How To Practice Meditation

The first part of learning how to meditate is getting comfortable with the physical posture. Understanding how to hold our body while we meditate is very important. Each instruction is there for a reason and that is to help our energy flow in the best way to relax our mind. In the first few minutes of settling down on our cushion we try as best as we can to take the meditation posture without straining ourselves. We don’t want to be too comfortable or too uncomfortable. We are looking for that sweet spot where we are both relaxed and awake. It takes a while to get used to sitting in this way and that is totally normal. Most of us are used to alternating between being highly alert to spacing out. My teacher recommended focusing on settling our body for the first few minutes of practice. We take this time to position our body and make whatever adjustments we need to get comfortable. Then we try to be still for the duration of our session. The reason is that if we continue to fidget and rearrange, we never really sink into the actual practice.

How to sit:

1: If you are sitting on a meditation cushion, sit with your legs crossed. If you are sitting in a chair, make sure both feet are on the floor.
2: Sit with your back straight back. Your spine should be straight when you meditate. This is very important.
3: Straighten your shoulders, but not too much so that your straining. Hold yourself with a sense of dignity and elegance.
4: Bend your chin in slightly to lengthen the back of your neck. This helps the energy flow.
5: Rest your hands on your knees or gently folded on your lap. Try both until you get a sense of what feels more comfortable.
6: Your mouth and tongue should be relaxed. Try to leave your mouth slightly open and rest your tongue on your upper palette.
7: Your eyes should be half open and half closed so that you are softly gazing about 45 degrees down. You can measure four finger widths from tip of nose while looking down to find the right angle. This is not a closed eyes concentration practice. This is about learning to be relaxed and awake and open to life.

How to breathe:

After you go through the steps of the physical posture the main focus is on the breath. There are many different techniques that you can learn. I think it is really good to try a few different ones until you find the one that seems to be working for you. My go-to technique is counting from one to ten and back down again. Each out breath is one count. Another technique is to focus on the sensation of the out breath and then to relax your awareness on the in breath. This is how we practiced at Naropa. You can learn different breathing techniques, but the point is to develop a one pointed focus on the breath. This being with the breath and the breath only is what causes a state of inner peace.

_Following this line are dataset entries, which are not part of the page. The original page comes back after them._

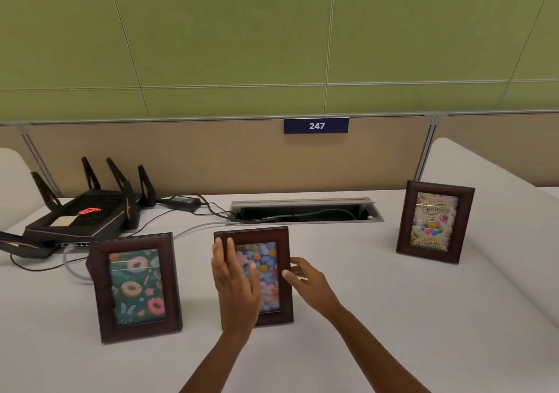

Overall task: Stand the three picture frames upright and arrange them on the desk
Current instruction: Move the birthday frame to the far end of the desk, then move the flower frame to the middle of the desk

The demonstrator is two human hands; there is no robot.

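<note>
Three dark wooden picture frames stand upright on the white desk (pixel 363 317). The donut frame (pixel 136 287) is at the left, the flower frame (pixel 272 271) in the middle, the birthday frame (pixel 434 222) farther back at the right. My left hand (pixel 234 287) is spread flat in front of the flower frame's left side, fingers apart, covering part of the picture. My right hand (pixel 305 277) is at that frame's right edge, fingers loosely apart and touching or nearly touching the wood. Neither hand visibly grips it.
A black router (pixel 81 214) with several antennas sits at the back left, with cables (pixel 193 208) trailing over the desk. An open cable tray (pixel 305 211) is set into the desk behind the middle frame. A beige partition (pixel 211 157) bounds the back.
</note>
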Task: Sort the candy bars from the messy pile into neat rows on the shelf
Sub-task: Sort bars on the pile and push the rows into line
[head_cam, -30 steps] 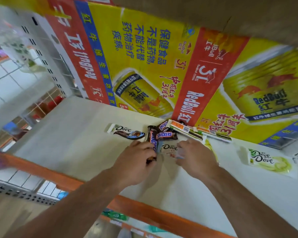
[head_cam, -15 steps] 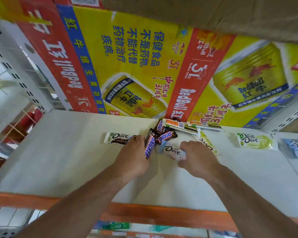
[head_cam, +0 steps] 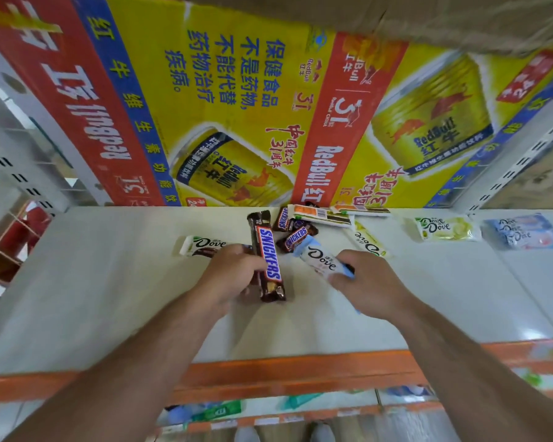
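Left hand (head_cam: pixel 233 275) curling its fingers round long brown Snickers bar (head_cam: pixel 268 260), now drawing it clear of the candy pile (head_cam: pixel 297 231), right hand (head_cam: pixel 369 282) still pinching white-and-blue Dove bar (head_cam: pixel 321 260)

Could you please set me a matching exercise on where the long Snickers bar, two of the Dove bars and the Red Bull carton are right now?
Things
1. long Snickers bar
2. blue-ended Dove bar
3. brown-swirl Dove bar
4. Red Bull carton

Places
A. gripped by the right hand
B. stands at the back of the shelf
C. gripped by the left hand
D. lies flat, partly behind the left hand

Pairs: 1-C, 2-A, 3-D, 4-B
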`<state>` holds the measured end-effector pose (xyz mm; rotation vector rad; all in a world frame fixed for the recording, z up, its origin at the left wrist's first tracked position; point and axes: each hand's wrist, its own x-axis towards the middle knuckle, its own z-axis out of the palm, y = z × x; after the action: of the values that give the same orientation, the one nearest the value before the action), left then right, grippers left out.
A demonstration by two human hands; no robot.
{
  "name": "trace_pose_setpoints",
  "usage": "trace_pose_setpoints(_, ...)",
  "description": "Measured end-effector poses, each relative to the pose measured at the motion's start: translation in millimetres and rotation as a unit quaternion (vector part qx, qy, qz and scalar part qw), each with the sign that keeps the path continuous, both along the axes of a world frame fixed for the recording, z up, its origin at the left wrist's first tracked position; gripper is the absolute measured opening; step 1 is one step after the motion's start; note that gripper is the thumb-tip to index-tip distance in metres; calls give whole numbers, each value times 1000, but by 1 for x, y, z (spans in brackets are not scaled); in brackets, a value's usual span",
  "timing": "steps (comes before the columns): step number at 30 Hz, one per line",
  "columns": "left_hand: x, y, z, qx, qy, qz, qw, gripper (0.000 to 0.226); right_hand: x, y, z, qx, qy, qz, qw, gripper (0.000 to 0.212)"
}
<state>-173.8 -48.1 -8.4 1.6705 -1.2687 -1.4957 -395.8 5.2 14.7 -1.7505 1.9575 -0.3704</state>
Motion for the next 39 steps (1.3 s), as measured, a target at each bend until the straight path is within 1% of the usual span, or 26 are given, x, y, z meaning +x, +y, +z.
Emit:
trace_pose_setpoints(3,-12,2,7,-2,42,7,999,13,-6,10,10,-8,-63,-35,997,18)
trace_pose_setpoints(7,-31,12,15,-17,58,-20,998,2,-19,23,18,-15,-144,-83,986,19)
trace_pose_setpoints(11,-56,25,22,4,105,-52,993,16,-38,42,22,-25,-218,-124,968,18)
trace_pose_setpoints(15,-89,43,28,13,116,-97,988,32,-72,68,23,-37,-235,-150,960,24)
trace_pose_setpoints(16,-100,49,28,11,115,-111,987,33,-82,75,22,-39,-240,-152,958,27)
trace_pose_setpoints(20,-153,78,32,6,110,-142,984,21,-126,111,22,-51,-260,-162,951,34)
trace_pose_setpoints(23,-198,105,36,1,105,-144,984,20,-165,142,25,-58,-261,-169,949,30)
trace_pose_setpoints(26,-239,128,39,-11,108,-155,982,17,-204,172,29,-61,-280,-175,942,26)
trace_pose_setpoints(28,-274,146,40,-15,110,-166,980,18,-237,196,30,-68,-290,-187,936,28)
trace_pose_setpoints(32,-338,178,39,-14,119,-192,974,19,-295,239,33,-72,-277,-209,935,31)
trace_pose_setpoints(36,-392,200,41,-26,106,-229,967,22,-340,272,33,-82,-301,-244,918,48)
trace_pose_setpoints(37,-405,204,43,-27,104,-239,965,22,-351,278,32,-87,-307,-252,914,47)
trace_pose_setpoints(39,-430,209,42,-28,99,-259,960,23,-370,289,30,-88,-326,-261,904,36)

Naturally thoughts will come into our mind and we all have a tendency to get lost in them. Many people think that when we meditate, we shouldn’t have so many thoughts, or maybe we should block them out. This is not true. The mind has thoughts just like the ocean has waves and the sky has clouds. The idea is to recognize the thoughts for what they are and just let them go. I remind myself that meditation is not the time to process feelings or sort out my life. I can do that later on when I finish my practice. Meditation is about relaxing and letting everything just be. If anything troubling comes up, we can simply acknowledge it and trust that we will get back to it later. Anything that is truly needing our attention will come up again. Meditation is about holding ourselves with loving and open attention. As long as we stay true to the practice we are safe and contained on our cushions with our inner resources of wisdom and compassion.

Learning to meditate is the first step, but developing a consistent practice is where many of us struggle. These days most people recommend starting with short sessions, ten to fifteen minutes, but do it every day. Like training in anything, we start small and build from there. There is really no substitute for a daily practice. Just having this daily check in with ourselves creates a stable and centered foundation for everything else we are trying to accomplish. It all starts with a calm mind; sitting, breathing, and relaxing.